■ Work required
Up to and including the line that contains "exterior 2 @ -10", write out each line of the material from its first line, exactly.

..........

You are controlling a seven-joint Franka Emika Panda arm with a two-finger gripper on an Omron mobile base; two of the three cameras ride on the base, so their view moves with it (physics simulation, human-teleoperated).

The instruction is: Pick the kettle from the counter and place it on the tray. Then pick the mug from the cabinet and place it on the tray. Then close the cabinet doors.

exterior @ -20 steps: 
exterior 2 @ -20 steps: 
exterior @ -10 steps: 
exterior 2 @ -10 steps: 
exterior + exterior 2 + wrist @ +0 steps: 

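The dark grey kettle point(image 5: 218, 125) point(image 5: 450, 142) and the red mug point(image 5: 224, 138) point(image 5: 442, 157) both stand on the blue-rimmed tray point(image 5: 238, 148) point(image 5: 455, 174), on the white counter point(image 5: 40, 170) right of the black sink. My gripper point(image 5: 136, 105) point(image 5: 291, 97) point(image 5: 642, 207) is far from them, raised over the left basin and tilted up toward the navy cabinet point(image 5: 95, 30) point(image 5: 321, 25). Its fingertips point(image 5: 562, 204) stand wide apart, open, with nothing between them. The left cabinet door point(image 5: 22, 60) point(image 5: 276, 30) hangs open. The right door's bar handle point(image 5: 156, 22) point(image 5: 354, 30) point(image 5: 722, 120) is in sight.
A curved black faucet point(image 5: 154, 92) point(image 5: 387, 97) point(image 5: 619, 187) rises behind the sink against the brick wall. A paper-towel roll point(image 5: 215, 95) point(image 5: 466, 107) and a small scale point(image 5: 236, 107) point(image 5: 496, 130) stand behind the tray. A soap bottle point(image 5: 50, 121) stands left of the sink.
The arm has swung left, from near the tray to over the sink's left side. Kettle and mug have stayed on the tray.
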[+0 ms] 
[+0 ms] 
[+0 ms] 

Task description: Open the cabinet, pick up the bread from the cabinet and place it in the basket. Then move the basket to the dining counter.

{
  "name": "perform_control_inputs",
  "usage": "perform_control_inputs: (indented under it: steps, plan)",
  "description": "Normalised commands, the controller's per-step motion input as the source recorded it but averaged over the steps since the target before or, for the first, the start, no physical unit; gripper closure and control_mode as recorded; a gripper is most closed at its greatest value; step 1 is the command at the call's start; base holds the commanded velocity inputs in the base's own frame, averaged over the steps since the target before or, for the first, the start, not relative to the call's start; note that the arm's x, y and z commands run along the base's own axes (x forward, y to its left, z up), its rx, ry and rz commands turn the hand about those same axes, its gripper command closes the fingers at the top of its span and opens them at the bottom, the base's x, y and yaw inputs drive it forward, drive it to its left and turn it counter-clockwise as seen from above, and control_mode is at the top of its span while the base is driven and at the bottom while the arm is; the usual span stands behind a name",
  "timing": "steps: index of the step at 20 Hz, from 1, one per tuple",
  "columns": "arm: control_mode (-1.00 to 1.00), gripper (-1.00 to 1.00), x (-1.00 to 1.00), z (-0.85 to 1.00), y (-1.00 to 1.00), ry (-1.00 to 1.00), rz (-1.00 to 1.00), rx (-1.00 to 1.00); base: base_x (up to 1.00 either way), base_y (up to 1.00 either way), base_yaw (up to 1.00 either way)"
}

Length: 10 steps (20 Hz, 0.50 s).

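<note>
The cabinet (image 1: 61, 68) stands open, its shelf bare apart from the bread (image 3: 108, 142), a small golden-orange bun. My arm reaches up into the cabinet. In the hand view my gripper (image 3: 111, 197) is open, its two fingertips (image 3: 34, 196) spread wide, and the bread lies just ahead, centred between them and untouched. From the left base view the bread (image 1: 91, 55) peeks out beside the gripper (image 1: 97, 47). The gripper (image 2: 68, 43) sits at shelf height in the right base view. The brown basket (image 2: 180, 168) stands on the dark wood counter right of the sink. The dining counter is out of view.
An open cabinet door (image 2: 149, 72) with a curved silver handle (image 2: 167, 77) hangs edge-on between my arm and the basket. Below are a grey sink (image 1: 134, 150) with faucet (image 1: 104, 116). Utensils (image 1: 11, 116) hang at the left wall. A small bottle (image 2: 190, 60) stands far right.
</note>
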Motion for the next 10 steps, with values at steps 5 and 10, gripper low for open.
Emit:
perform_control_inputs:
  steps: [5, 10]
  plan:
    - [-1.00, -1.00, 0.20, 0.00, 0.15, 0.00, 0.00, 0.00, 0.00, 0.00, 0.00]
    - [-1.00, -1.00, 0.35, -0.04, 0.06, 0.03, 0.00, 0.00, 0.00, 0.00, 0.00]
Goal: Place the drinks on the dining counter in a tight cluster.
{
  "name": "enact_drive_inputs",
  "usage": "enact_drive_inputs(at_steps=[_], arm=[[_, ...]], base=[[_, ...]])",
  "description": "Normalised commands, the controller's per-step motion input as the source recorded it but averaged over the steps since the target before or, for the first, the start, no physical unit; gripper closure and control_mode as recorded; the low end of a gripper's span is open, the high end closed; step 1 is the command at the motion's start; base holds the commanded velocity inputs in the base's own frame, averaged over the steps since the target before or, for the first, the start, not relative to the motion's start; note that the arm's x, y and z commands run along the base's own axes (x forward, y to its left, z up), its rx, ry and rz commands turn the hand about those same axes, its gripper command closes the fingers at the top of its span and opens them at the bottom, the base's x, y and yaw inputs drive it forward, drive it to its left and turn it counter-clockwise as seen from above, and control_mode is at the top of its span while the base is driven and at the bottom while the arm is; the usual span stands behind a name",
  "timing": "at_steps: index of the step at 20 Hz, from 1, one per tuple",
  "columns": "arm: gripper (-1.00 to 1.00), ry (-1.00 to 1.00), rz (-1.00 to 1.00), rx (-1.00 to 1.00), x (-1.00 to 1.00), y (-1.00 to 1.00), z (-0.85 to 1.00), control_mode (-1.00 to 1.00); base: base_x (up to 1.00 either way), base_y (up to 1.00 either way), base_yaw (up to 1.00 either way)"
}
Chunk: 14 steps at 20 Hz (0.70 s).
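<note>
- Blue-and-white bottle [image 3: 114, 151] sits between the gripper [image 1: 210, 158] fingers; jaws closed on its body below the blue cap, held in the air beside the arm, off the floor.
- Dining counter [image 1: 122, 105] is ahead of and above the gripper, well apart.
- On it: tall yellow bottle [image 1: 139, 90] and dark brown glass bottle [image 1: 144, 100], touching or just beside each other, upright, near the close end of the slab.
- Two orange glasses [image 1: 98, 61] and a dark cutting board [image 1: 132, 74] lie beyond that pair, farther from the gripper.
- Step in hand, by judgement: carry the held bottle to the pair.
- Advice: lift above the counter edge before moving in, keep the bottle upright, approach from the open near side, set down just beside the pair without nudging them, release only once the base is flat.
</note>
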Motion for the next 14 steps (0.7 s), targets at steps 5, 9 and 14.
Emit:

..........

■ Response for this exercise
You are controlling a seven-joint Franka Emika Panda arm with a two-finger gripper on an Omron mobile base; two of the three cameras ride on the base, so their view moves with it (physics simulation, human-teleoperated).

The instruction is: Pick the kettle from the counter and place it on the tray. Then pick the mug from the cabinet and place it on the tray. Then close the cabinet doors.

exterior @ -20 steps: 
exterior 2 @ -20 steps: 
exterior @ -10 steps: 
exterior 2 @ -10 steps: 

This completes the output for the exercise.